Tribune signée par plusieurs députés écologistes :

(...) Encore marginal, le phénomène se développe en France, et instaure peu à peu une logique d’exclusion des mineurs de certains espaces ou services, soit par une interdiction frontale, soit par segmentation progressive des usages, qui revient à faire de notre société une juxtaposition de bulles individuelles. Le « no kids » repose sur une exaltation de l’intérêt individuel devenu norme structurante de notre société.
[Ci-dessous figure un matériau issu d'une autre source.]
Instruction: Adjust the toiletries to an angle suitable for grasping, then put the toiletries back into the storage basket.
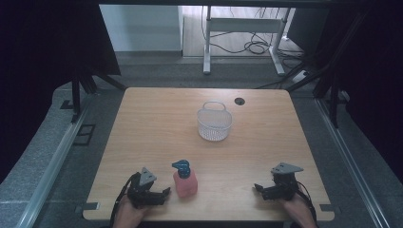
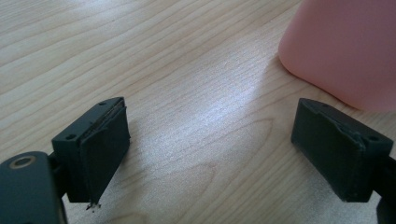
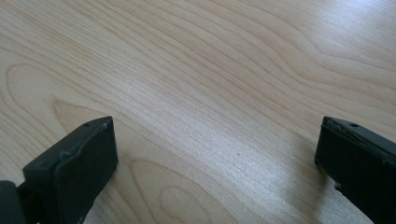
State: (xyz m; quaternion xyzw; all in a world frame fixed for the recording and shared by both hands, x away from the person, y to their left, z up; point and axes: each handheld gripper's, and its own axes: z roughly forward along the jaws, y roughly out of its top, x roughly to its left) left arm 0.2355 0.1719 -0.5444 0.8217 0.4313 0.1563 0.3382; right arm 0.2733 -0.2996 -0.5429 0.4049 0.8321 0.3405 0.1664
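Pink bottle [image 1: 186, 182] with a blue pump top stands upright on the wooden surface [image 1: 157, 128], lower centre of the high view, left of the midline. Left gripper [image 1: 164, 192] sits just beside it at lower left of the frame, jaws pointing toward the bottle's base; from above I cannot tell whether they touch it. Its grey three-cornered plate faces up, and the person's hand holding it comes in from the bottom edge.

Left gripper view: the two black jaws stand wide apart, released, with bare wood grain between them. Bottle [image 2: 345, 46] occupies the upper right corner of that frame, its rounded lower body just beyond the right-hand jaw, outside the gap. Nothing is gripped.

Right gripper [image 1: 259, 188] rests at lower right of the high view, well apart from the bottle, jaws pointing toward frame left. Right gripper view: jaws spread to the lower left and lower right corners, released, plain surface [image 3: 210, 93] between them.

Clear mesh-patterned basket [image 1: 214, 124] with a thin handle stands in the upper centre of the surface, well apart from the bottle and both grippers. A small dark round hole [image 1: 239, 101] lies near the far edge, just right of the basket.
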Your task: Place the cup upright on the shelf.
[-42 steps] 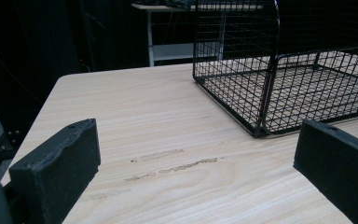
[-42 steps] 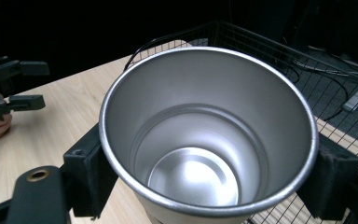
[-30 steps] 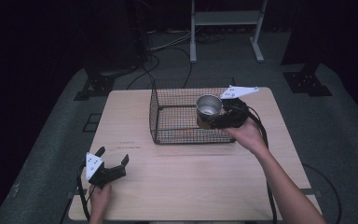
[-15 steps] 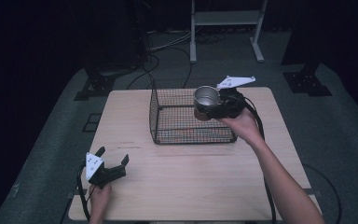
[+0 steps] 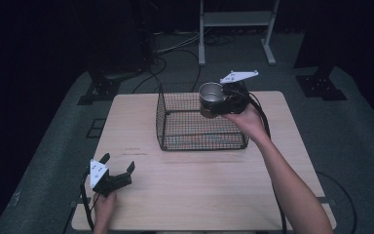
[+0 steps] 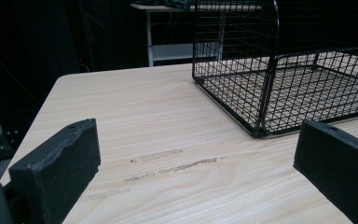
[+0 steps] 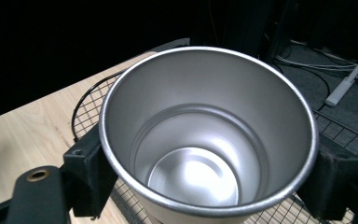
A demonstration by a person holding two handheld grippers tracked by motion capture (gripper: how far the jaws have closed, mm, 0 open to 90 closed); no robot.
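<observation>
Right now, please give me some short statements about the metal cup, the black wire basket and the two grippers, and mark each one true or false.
1. The right gripper is shut on the shiny metal cup. True.
2. The cup holds liquid. False: its inside is empty.
3. The left gripper grips the black wire basket. False: it is open, apart from the basket, over the bare light wooden table.
4. The cup is held above the basket's far right corner. True.
5. The cup is upside down. False: its mouth faces up.
</observation>
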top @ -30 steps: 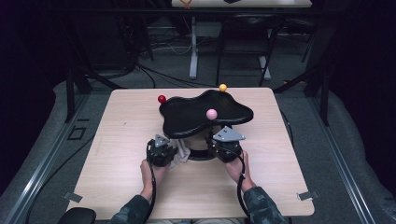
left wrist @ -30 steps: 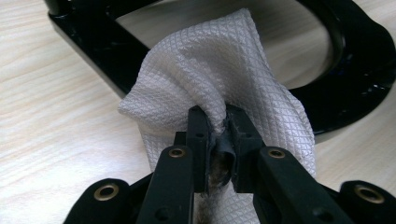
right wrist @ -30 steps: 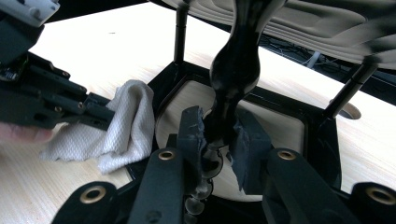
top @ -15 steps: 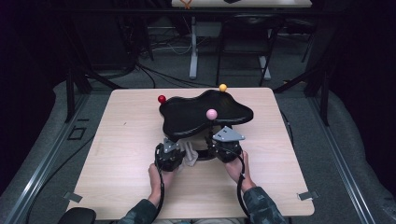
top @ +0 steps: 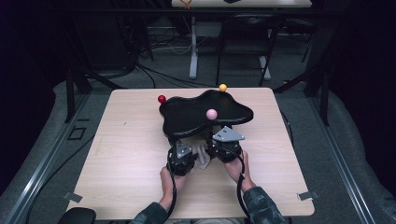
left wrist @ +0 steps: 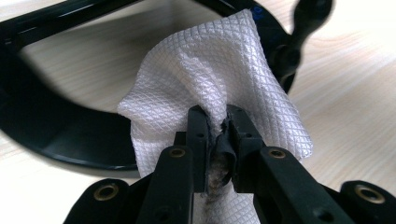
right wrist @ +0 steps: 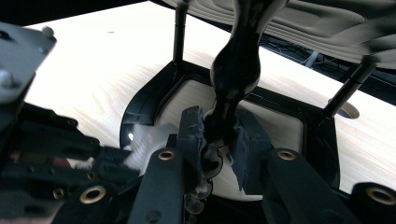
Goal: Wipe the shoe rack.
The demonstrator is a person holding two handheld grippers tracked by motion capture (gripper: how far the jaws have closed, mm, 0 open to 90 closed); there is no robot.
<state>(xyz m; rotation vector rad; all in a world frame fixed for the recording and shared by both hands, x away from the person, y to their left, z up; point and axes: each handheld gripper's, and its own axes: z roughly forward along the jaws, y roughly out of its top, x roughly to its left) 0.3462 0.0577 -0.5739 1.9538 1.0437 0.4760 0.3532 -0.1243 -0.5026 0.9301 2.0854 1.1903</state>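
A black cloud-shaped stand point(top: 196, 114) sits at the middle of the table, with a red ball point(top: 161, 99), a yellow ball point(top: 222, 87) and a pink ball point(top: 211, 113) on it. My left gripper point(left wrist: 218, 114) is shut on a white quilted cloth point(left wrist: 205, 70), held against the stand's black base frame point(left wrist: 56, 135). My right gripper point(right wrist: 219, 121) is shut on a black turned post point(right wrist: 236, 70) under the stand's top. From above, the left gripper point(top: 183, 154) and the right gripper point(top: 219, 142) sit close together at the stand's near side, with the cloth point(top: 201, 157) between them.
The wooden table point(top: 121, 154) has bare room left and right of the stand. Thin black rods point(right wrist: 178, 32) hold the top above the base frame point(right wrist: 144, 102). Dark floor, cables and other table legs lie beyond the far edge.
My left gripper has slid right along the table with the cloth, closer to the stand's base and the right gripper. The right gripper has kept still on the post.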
Il ne relève pas seulement d’un désir de tranquillité ponctuel, il traduit une logique où le confort individuel prime sur le commun, où l’expérience optimisée justifie l’exclusion.

Or l’enfant, par sa simple présence, rappelle que la vie collective suppose parfois d’accepter la présence d’une personne dont les besoins sont différents des nôtres, l’acceptation qu’on ne peut pas tout contrôler, tout choisir.

(...) Les espaces publics, transports, places, cafés, équipements culturels, sont autant de lieux d’apprentissage informel de la démocratie. On y découvre la patience, la frustration, la règle partagée, mais aussi la solidarité et la responsabilité envers autrui. En cherchant à neutraliser toute forme de désordre ou d’imprévu, on prive les enfants de cette socialisation démocratique fondamentale.

Faire une place aux enfants dans l’espace public n’est pas un geste de tolérance, encore moins une concession faite aux familles. C’est un choix politique.